### Task brief
Range to copy from the entries below: the line containing "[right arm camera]" through the line containing "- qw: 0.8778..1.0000", inclusive. Retype only those lines, exactly, without any images.
─── Given data ───
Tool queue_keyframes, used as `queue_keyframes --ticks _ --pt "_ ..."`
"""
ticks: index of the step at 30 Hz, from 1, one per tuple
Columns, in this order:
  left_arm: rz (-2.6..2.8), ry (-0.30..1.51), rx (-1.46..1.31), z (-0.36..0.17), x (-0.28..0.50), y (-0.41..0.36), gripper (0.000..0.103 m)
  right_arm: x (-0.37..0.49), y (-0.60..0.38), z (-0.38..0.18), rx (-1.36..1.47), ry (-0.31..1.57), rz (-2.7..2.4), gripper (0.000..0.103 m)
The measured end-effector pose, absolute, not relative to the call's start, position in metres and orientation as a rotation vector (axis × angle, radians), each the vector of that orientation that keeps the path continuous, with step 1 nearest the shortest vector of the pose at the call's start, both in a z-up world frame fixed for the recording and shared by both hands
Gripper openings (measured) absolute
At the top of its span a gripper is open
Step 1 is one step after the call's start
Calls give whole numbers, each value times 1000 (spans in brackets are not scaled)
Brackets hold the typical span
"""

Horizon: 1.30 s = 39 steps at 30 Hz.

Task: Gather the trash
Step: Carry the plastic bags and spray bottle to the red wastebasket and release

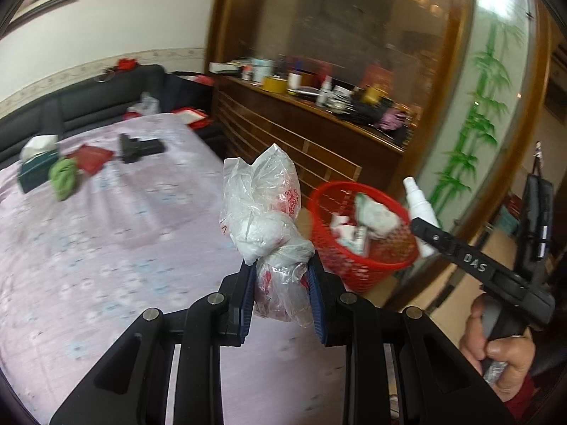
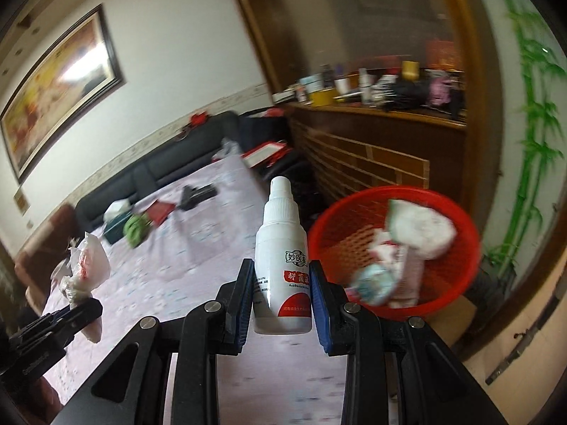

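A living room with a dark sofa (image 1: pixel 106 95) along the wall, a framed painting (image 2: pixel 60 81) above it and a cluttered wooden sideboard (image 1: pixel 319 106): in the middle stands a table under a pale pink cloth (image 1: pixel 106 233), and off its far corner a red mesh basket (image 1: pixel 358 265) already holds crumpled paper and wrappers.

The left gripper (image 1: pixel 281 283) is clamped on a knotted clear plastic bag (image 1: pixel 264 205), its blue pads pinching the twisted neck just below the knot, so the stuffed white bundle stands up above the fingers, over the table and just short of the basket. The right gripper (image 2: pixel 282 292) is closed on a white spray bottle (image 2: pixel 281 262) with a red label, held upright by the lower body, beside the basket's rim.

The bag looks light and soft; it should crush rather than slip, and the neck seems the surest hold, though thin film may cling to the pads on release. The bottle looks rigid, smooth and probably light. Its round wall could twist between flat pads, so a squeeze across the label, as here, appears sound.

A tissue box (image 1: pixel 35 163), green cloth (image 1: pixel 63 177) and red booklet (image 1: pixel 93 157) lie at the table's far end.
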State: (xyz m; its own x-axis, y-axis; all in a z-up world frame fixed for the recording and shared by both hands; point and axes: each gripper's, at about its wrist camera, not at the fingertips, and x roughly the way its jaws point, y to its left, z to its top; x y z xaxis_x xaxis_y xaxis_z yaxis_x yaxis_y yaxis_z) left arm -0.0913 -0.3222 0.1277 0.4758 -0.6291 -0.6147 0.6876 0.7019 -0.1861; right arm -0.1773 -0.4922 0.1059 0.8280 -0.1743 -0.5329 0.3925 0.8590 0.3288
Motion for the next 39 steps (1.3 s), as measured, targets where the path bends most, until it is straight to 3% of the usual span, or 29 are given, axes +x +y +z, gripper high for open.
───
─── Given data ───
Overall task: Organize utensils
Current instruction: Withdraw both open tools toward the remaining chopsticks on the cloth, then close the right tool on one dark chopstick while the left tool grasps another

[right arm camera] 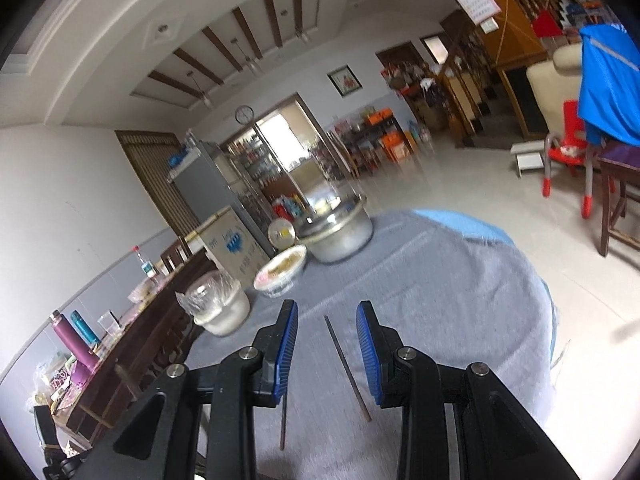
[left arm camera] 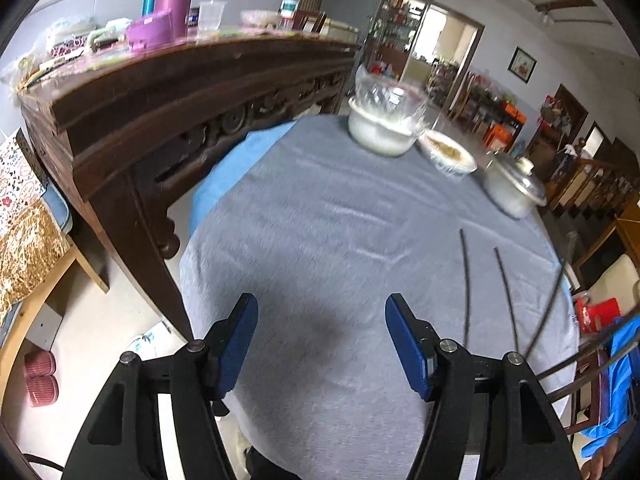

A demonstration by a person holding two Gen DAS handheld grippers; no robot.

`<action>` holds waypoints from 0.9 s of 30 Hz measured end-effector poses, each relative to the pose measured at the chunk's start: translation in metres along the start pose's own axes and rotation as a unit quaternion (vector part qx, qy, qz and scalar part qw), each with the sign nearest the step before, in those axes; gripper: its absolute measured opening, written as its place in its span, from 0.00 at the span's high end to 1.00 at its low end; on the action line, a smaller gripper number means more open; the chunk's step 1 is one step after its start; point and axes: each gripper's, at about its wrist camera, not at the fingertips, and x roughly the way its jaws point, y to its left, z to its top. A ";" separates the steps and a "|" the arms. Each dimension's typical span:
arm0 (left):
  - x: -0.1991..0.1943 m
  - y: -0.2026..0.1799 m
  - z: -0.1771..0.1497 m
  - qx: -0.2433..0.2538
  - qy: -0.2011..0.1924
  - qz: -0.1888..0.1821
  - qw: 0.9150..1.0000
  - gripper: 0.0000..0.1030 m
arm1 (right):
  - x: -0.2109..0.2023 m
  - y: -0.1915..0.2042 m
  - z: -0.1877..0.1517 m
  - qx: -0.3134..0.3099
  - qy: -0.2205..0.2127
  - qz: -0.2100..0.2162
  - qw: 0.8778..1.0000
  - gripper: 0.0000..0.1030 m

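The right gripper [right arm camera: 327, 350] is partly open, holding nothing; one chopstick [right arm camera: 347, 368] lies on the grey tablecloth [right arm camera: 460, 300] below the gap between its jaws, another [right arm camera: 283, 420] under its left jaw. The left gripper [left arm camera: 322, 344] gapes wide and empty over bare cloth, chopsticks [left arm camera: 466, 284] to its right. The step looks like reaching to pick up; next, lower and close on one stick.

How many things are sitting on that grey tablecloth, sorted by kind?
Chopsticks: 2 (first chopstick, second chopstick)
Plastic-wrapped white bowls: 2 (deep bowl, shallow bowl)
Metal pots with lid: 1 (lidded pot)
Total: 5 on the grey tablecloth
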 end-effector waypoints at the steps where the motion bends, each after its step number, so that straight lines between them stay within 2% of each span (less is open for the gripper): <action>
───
### Output for this task
[right arm camera] 
[left arm camera] 

A demonstration by a person holding two Gen DAS handheld grippers; no robot.

`<action>` holds waypoints from 0.9 s of 30 Hz measured end-effector poses, each relative to the pose measured at the chunk's start: translation in metres along the start pose's own axes and rotation as a unit quaternion (vector part qx, qy, qz and scalar part qw), each with the sign nearest the step before, in those axes; gripper: its absolute measured opening, written as its place in its span, from 0.00 at the span's high end to 1.00 at its low end; on the action line, a smaller gripper number means more open; the chunk's step 1 is one step after its start; point and axes: each gripper's, at about its wrist camera, not at the fingertips, and x roughly the way its jaws point, y to its left, z to its top. A ";" separates the steps and a "|" the arms. Each dimension's typical span:
arm0 (left):
  - x: -0.1991..0.1943 m
  - y: -0.2026..0.1799 m
  - z: -0.1771..0.1497 m
  - qx: -0.2433..0.2538
  - qy: -0.2011..0.1924
  - qz: -0.1888..0.1821
  - qw: 0.9150..1.0000
  - gripper: 0.0000..0.1030 m
arm1 (right):
  - x: -0.2109..0.2023 m
  - y: -0.1915..0.2042 m
  - z: -0.1877..0.1517 m
  - qx: -0.3134..0.3099
  - qy: -0.2205..0.2127
  - qz: -0.2100..0.2162
  - qw: 0.8778..1.0000

Nothing else remains in this exercise.